We have to remember that these models ARE NOT databases. They are just multidimensional weights that tell pixels from a random seed where to go to in the next step in the diffusion process. If you text2image “hand” then there’s a set of weights that push pixels around to form the average value of a hand. What it settles into could be a four fingered hand, five fingers, or six fingers, depends on the seed and how hard the diffuser should follow the guidance scale for that particular prompt’s weight. But it’s distinctly not recalling pixel for pixel some image it has seen earlier. It just has a bunch of averages of where pixels should go if someone says hand.

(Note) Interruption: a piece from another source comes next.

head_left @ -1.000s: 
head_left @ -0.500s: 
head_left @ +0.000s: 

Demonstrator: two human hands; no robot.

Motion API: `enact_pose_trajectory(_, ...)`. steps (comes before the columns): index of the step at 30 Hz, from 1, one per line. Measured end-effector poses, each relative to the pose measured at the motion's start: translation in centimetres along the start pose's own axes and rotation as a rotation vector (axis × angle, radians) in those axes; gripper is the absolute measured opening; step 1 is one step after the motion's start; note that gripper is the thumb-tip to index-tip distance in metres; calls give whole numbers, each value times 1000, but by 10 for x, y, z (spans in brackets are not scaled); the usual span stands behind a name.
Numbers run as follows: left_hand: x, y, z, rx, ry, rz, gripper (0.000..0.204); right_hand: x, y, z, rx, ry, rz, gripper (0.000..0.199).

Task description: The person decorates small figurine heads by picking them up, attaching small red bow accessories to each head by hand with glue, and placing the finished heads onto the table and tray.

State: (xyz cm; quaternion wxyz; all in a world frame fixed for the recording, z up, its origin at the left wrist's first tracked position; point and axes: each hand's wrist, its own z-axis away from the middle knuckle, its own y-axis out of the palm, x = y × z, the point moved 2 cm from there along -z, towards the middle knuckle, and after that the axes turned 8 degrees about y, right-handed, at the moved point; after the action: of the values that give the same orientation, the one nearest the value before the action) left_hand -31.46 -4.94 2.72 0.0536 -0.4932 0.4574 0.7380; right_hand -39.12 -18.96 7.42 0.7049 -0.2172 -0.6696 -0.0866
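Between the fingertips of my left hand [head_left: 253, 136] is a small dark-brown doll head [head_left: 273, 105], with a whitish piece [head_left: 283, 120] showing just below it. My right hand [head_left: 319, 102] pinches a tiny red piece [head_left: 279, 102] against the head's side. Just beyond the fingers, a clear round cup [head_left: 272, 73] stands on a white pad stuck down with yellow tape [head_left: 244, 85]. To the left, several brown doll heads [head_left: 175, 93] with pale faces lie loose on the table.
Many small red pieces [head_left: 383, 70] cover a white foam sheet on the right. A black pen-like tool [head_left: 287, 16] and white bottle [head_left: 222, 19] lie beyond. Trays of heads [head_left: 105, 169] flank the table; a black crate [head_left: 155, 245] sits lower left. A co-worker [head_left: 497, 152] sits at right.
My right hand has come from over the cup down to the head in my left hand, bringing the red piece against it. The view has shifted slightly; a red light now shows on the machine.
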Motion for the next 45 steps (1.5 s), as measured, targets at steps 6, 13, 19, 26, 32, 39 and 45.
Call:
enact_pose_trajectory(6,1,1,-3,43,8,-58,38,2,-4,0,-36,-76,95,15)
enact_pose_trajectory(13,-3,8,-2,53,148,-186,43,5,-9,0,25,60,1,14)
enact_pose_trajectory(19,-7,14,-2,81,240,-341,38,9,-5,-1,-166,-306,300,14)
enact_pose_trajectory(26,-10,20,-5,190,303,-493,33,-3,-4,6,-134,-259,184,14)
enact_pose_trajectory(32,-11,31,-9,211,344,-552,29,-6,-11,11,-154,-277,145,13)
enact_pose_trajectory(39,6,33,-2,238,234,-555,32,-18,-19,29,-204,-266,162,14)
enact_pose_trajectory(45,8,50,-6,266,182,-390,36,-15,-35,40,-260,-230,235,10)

You can generate something new from the average of complex tensors. You can put your thumb on the scale for some of those weights, give new maths to find new averages, and then when it’s getting close to the target you’re after use a textual inversion to give a label to this “new” average you’ve discovered in the weights.
Antialiasing doesn’t feel like new information is being added, but it is. That’s how we can take the actual pixels being pushed out by a program and turn it into a smooth line that the program did not distinctly produce. I get that it feels like a stretch to go from antialiasing to generating completely novel information. But it’s just numbers driving where pixels get moved to, it’s maths, there’s not really a lot of magic in these things. And given enough energy, anyone can push numbers to do things they weren’t supposed to do in the first place.
The way models that come from folks who need their models to be on the up and up is to ensure that particular averages don’t happen. Like say we want to avoid outcome B’, but you can average A and C to arrive at B’. Then what you need is to add a negative weight to the formula. This is basically training A and C to average to something like R’ that’s really far from the point that we want to avoid. But like any number, if we know the outcome is R’ for an average of A and C, we can add low rank weights that don’t require new layers within the model. We can just say, anything with R’ needs -P’ weight, now because of averages we could land on C’ but we could also land on A’ or B’ our target. We don’t need to recalculate the approximation of the weights that A and C give R’ within the model.